Jumat, 29 November 2024 13:28:47 WIB

Para Akademisi: Pembangunan Tiongkok Memadukan Marxisme dengan Realitas dan Tradisi Nasional
Tiongkok

Eko Satrio Wibowo

banner

A.V. Lomanov, seorang profesor di Akademi Ilmu Pengetahuan Rusia (CMG)

Tiongkok, Radio Bharata Online - Integrasi efektif Marxisme dengan kondisi nasional dan budaya tradisional Tiongkok menyediakan kerangka kerja bagi jalur pembangunan unik negara tersebut, menurut para akademisi Tiongkok dan Rusia.

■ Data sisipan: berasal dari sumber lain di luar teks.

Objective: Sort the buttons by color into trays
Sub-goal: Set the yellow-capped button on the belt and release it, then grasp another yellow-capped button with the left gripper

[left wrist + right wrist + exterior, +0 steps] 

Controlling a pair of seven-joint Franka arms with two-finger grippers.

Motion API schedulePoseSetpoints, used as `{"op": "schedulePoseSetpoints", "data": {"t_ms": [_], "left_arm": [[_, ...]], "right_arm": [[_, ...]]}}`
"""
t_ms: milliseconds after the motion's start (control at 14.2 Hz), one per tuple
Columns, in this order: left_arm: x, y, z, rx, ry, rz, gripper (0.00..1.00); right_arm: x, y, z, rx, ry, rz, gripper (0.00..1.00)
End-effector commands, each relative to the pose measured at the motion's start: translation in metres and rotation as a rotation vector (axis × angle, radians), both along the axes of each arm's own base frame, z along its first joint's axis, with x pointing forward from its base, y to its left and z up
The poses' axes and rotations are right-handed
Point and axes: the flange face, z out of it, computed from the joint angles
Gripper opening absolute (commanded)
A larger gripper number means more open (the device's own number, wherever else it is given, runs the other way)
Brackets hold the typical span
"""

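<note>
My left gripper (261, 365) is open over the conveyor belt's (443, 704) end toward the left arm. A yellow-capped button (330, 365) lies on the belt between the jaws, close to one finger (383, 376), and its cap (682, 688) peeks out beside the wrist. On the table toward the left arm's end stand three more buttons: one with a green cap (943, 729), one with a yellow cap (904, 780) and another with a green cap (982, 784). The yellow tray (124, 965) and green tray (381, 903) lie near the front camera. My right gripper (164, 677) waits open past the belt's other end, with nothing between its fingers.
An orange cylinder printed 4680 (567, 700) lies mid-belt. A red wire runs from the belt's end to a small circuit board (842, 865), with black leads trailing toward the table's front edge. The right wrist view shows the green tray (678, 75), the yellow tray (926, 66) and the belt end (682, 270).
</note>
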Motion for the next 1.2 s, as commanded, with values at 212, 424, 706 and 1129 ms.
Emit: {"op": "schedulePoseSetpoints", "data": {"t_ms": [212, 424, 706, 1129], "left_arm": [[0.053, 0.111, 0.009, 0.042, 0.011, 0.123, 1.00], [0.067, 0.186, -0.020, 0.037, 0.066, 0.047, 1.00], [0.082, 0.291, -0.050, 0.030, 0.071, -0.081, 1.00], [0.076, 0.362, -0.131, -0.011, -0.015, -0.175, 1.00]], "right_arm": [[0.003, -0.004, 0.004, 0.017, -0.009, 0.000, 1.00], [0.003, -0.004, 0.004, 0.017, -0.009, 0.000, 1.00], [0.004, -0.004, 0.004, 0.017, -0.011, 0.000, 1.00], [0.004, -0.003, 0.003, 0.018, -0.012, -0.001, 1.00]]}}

Lebih dari satu setengah abad yang lalu, Karl Marx membayangkan jalur pembangunan melalui teorinya tentang materialisme historis yang akan diikuti oleh negara-negara seperti Tiongkok. Meskipun Marx tidak pernah mengunjungi Tiongkok, visinya telah memengaruhi evolusi sosial Tiongkok secara mendalam dan masih sangat erat kaitannya dengan realitas negara tersebut saat ini.

Xin Xiangyang, Presiden dan Wakil Sekretaris Akademi Marxisme dari Akademi Ilmu Sosial Tiongkok atau Chinese Academy of Social Sciences (CASS), menyoroti pandangan jauh ke depan filsuf besar itu mengenai jalur masa depan Tiongkok. Ia juga menekankan adaptasi teori Marx terhadap konteks sosial-politik Tiongkok dan proses lokalisasinya, yang telah memainkan peran penting dalam membentuk pembangunan sosial negara tersebut.

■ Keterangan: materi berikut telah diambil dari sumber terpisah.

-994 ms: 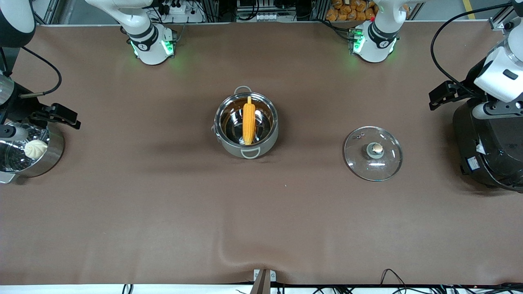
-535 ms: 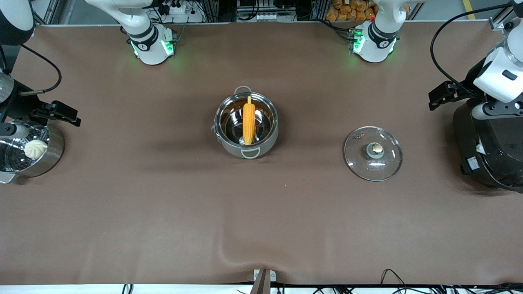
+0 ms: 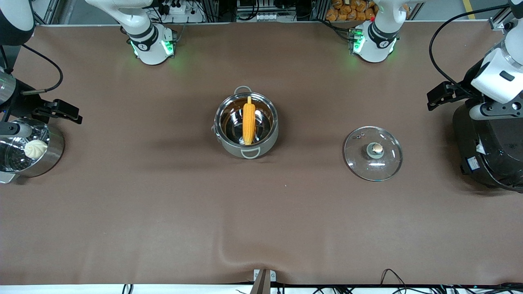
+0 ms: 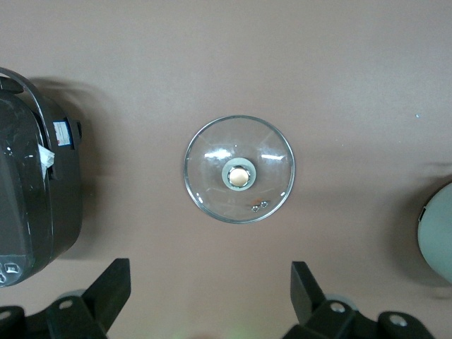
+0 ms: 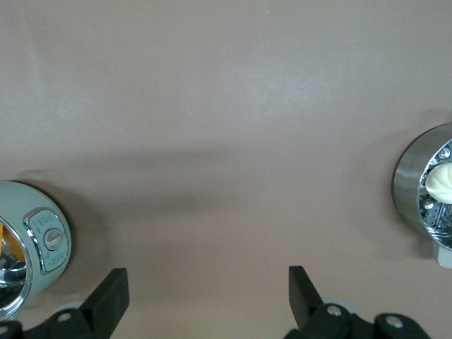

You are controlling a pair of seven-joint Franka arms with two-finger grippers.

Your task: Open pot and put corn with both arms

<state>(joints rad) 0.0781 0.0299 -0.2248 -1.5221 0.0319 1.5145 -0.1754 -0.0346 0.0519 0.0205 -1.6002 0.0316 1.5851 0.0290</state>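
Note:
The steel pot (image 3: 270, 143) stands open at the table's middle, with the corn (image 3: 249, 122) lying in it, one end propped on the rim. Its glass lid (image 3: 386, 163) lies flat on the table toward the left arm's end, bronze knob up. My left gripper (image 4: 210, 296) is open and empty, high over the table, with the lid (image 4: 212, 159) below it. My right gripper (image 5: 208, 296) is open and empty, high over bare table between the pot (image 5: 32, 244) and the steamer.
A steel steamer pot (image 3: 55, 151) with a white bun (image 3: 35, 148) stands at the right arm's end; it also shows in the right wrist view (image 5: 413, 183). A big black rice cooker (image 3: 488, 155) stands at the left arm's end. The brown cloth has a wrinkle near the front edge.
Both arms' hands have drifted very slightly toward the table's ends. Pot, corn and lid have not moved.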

"Marx membayangkan perkembangan masyarakat Tiongkok dan kemajuannya yang berkelanjutan. Setelah Marxisme diperkenalkan di Tiongkok, kami tidak menolaknya seperti yang dilakukan beberapa daerah lain. Pada tahun 1939, Mao Zegdong menyatakan bahwa kondisi nasional kami adalah masyarakat semi-kolonial dan semi-feodal. Kami orang Tiongkok telah menghabiskan seratus tahun untuk memahami pernyataan ini dengan bantuan Marxisme. Partai Komunis Tiongkok telah memadukan prinsip-prinsip dasar Marxisme dengan kondisi aktual dan budaya tradisional Tiongkok sehingga mencapai masa depan sosialis yang diprediksi Marx untuk perkembangan sosial Tiongkok," jelas Xin.

A.V. Lomanov, seorang profesor di Akademi Ilmu Pengetahuan Rusia, mengatakan bahwa Tiongkok telah berhasil memadukan Marxisme dengan budaya tradisionalnya, sesuatu yang gagal dicapai oleh Uni Soviet.

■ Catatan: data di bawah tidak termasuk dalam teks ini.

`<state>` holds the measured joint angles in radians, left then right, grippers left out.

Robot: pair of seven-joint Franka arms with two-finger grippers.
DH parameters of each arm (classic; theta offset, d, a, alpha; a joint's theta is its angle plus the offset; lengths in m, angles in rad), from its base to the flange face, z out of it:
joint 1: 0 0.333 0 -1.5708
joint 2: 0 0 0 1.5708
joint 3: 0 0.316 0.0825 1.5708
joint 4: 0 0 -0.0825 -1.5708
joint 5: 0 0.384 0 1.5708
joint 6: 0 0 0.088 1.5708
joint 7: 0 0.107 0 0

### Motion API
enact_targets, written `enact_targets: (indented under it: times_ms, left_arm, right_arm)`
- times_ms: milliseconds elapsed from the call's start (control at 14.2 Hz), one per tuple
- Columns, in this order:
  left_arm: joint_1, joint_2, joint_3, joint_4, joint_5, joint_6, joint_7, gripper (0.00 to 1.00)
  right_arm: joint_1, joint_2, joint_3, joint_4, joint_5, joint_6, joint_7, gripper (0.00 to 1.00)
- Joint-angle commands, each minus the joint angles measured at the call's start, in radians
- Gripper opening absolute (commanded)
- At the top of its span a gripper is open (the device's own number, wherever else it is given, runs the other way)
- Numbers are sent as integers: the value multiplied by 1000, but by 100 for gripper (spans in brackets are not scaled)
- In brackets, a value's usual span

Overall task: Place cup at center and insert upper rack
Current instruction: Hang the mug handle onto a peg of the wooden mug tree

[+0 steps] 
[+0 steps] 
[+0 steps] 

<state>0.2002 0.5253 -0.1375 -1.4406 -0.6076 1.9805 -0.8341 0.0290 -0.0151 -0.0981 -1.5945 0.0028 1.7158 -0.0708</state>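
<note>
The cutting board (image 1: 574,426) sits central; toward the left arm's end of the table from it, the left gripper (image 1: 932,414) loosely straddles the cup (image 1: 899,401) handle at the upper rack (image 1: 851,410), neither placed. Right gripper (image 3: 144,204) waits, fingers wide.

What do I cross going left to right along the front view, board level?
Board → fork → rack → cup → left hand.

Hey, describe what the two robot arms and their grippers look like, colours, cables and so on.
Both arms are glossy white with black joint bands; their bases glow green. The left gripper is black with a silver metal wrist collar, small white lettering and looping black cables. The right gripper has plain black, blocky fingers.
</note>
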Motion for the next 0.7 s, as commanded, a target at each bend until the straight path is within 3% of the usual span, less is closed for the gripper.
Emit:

"Uni Soviet dan Tiongkok sama-sama menerapkan 'kombinasi pertama' dengan mengadaptasi prinsip-prinsip dasar Marxisme dengan kondisi khusus negara mereka. Namun, Tiongkok telah memelopori 'kombinasi kedua' (dengan memadukan prinsip-prinsip dasar Marxisme dengan budaya tradisionalnya). Salah satu kelemahan Uni Soviet adalah tidak adanya 'kombinasi kedua' ini," kata akademisi Rusia tersebut.

Dalam pandangan Xin, baik Marxisme maupun cita-cita tradisional Tiongkok memiliki nilai-nilai yang sama, yang menekankan kesejahteraan kolektif, kesetaraan sosial, dan tujuan masyarakat yang harmonis.

"Kami, warga Tiongkok, memiliki cita-cita 'Harmoni Besar' dan 'dunia untuk semua'. Selama ribuan tahun, warga Tiongkok telah berjuang untuk 'Harmoni Besar', yang memiliki banyak kesamaan dengan komunisme yang dibayangkan oleh Marx," kata Xin.